Yeah, but there's a lot going on in there, yes. We'll get to it. Okay, so what is the case? We will just...

quickly remind you. So the case is called Vidal versus Elster, colloquially known as the Trump too small case, which references a memorable exchange between then presidential candidates Donald Trump and Marco Rubio. Anyway, after all of that, an entrepreneur named Steve Elster made some Trump too small t-shirts and tried to register the phrase Trump too small as a trademark with the US Patent and Trademark Office.

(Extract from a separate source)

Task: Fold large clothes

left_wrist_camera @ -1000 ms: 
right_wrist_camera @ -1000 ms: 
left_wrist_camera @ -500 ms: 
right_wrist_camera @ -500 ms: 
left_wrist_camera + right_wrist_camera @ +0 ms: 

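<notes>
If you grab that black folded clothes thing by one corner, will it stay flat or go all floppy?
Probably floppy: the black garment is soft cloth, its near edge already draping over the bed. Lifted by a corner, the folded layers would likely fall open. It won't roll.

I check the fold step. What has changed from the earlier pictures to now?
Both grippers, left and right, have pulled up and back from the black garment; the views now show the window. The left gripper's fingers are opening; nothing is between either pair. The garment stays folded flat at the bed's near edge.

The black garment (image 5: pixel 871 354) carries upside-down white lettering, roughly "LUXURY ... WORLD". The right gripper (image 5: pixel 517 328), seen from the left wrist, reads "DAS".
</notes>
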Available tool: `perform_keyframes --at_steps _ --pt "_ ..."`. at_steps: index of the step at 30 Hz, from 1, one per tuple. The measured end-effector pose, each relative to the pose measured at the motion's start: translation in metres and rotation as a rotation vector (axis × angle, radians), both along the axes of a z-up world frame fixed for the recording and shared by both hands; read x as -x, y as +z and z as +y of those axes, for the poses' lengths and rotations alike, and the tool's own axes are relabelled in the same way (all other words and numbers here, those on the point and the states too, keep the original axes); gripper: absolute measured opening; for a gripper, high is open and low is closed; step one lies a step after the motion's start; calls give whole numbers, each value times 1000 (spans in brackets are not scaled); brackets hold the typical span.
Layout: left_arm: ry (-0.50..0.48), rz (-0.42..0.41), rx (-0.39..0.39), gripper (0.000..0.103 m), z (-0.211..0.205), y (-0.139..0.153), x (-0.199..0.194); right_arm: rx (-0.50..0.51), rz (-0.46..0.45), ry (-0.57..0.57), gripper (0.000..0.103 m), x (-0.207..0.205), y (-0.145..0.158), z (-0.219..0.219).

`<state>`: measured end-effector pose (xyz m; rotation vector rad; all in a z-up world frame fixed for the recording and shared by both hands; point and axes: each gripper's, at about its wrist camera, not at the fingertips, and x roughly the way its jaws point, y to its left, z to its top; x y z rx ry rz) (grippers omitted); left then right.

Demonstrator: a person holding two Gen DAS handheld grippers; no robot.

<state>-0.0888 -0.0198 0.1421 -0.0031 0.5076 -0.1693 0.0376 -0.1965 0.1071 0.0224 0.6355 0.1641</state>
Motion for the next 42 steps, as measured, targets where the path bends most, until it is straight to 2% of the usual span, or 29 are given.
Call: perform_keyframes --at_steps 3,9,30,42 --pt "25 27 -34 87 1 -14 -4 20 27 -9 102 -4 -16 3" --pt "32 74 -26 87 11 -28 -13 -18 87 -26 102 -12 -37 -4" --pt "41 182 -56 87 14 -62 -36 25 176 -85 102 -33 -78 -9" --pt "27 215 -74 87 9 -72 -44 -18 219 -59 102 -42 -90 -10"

The PTA refused to register the mark on the ground that there is a provision of federal law that actually forbids the registration of a trademark that identifies any living person without that person's consent. Obviously, Donald Trump did not consent to the Trump too small trademark. But Elster argued that preventing him from registering that trademark actually violated the free speech clause of the First Amendment. And the court, in an opinion authored by Justice Thomas, concluded that the Lanham Act's name clause does not violate

violate the First Amendment. And notably, the court and Justice Thomas relied on a quote unquote history and tradition approach to trademark regulation in the United States. So it's basically Bruin, but make it trademarks, right? Same idea. Again, I would love to tell you exactly what the breakdown of the justices was in this opinion, but honestly, I'm so confused. So I'm just going to read it out loud to you.

Thomas Jay announced the judgment of the court and delivered the opinion of the court except as to part three. Alito and Gorsuch joined that opinion in full. Roberts and Kavanaugh joined all but part three and Barrett joined parts one, two A and two B.

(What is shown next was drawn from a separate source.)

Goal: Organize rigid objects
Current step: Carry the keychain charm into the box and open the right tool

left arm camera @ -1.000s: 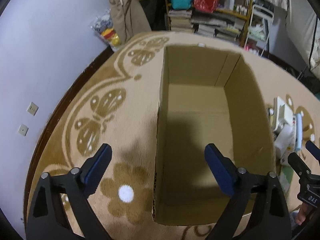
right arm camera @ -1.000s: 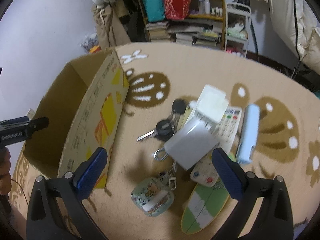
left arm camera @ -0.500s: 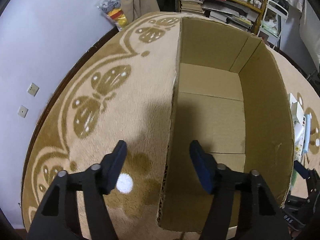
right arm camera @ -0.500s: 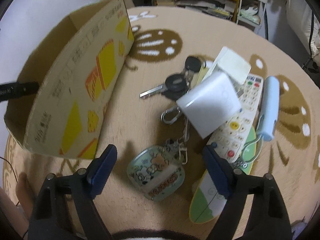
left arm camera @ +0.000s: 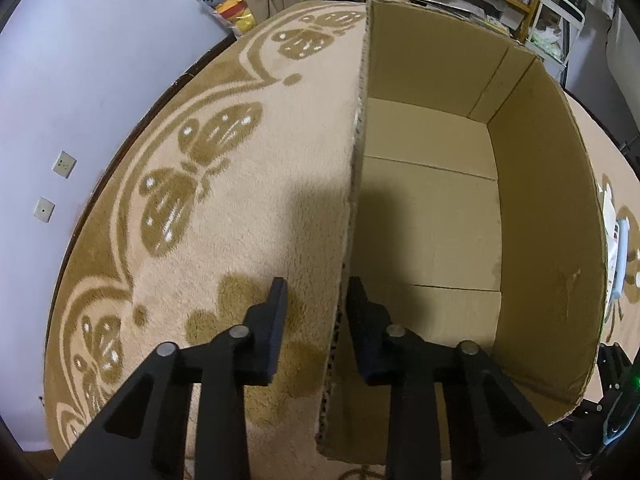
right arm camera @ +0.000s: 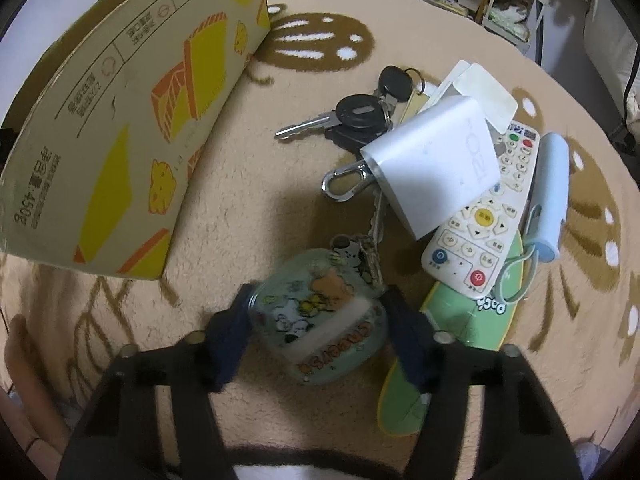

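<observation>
On the tan patterned carpet (left arm camera: 248, 216), the left gripper (left arm camera: 314, 312) straddles the open brown cardboard box's (left arm camera: 552, 240) wall, fingers nearly closed, while the right gripper (right arm camera: 320, 328) pinches a pale green cartoon-printed keychain case (right arm camera: 320, 320) beside the white remote control (right arm camera: 484, 216).

At my twelve o'clock, a matt brown corrugated cardboard box (left arm camera: 460, 208) on plush tan pile carpet (left arm camera: 248, 208); my right gripper's view shows a glossy clear plastic cartoon keychain case (right arm camera: 320, 320) and a shiny silver metal key (right arm camera: 308, 125).
</observation>
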Demonstrator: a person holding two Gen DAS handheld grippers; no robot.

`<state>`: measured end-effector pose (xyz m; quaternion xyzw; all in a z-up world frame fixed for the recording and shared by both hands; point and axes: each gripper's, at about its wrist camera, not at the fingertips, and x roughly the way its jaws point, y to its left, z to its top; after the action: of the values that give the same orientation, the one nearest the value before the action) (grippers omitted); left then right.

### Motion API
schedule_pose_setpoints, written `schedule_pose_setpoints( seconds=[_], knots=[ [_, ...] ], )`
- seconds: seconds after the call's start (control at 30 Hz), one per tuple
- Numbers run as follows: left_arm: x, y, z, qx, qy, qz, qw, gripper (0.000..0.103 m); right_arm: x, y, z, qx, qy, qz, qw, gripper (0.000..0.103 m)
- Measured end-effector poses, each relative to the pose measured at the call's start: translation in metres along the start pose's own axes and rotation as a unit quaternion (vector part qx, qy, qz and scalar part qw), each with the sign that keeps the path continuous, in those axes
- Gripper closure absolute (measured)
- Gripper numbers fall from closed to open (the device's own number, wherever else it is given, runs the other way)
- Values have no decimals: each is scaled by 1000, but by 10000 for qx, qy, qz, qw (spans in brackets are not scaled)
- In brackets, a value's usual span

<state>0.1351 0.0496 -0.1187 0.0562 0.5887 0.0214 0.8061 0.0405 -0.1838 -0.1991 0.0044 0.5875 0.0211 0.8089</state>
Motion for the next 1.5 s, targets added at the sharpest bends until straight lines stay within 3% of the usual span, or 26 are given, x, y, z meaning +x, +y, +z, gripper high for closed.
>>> schedule_pose_setpoints(
  seconds=[0.23, 0.4, 0.53, 0.93, 1.2, 1.5],
  knots=[
    [-1, -6, -1, 122, 5, -64, 9999, 90, -15, -2, 2, -36, -252, -114, 9996, 36],
    [-4, -5, -1, 35, -59, -102, 9999, 90, -37, -1, 4, 51, -604, 66, 9981, 37],
    [-4, -12, -2, 223, -89, -36, 9997, 90, -50, -3, 5, 18, -883, 27, 9961, 37],
    [-7, -6, -2, 92, -95, -102, 9999, 91, -95, -9, 27, 36, -1535, -56, 9881, 37],
    [-7, 2, 2, -86, -15, -312, 9995, 92, -122, 14, 58, -14, -1987, 160, 9799, 37],
    [-8, 2, 3, -72, -35, -362, 9993, 93, -158, 60, 109, -154, -2659, 591, 9621, 37]
  ],
)
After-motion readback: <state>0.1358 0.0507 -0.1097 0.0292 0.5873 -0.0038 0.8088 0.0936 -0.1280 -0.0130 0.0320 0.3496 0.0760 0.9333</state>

That is an LSAT logic puzzle. Like, what?

I don't know what the holding of this case is. So Mr. Elster loses. That we know. That we know. And it's a little hard to do the math on like what parts of the reasoning of the opinion are law and which ones are just kind of essays, musings. There is a decent amount of consensus, but there's also a lot of disagreement that's methodological, right? So Justice Sotomayor writes a concurrence. She agrees this mark should not be able to be registered, but it does read much more like a dissent.

And she is really concerned about the fact that the court is using this history and tradition method that it used to a degree in Dobbs and really used in Bruin, the gun case from the same term as Dobbs, in a First Amendment case, which it has never done before. And to my mind, a turn to history and tradition in the First Amendment context is actually very scary. So if you think about

pre New York Times versus Sullivan, right? Which is an important constitutional case that protects the press from spurious defamation suits, makes it hard to sue the press for mistakes that they make in Biffy. Who does not like New York Times versus Sullivan? Thomas. I feel like I remember. Oh, yeah. Oh, yeah. It's Thomas. And Gorsuch is on board now, too. So you at least have two who have said explicitly they would like to see that opinion overruled. But it's not even just Sullivan. I

laws were very inconsistent, some of them with contemporary notions of the First Amendment. So you had the Alien and Sedition Acts, which literally criminalized criticizing your opponents, like it criminalized political speech. And that's if we're looking to sort of see what has been tolerated historically under the First Amendment. I just think that's a very scary moment to be in, given sort of the rest of the political landscape. And

it's like Marco Rubio. It's like this little quirky case. And yet I think it has the seeds of very, very, very ominous notes about how First Amendment claims might be adjudicated going forward. So I'm curious, Ellie, any thoughts on am I being paranoid about the possibility of the exportation of this Bruin history and tradition analysis to

First Amendment law, every other body of law, I guess like what could possibly go wrong? Yeah, no. Originalism and this new history and tradition valence, I like to analogize it to the one ring of Sauron, right? It cannot be used for good. And anybody who wields it is corrupted by it.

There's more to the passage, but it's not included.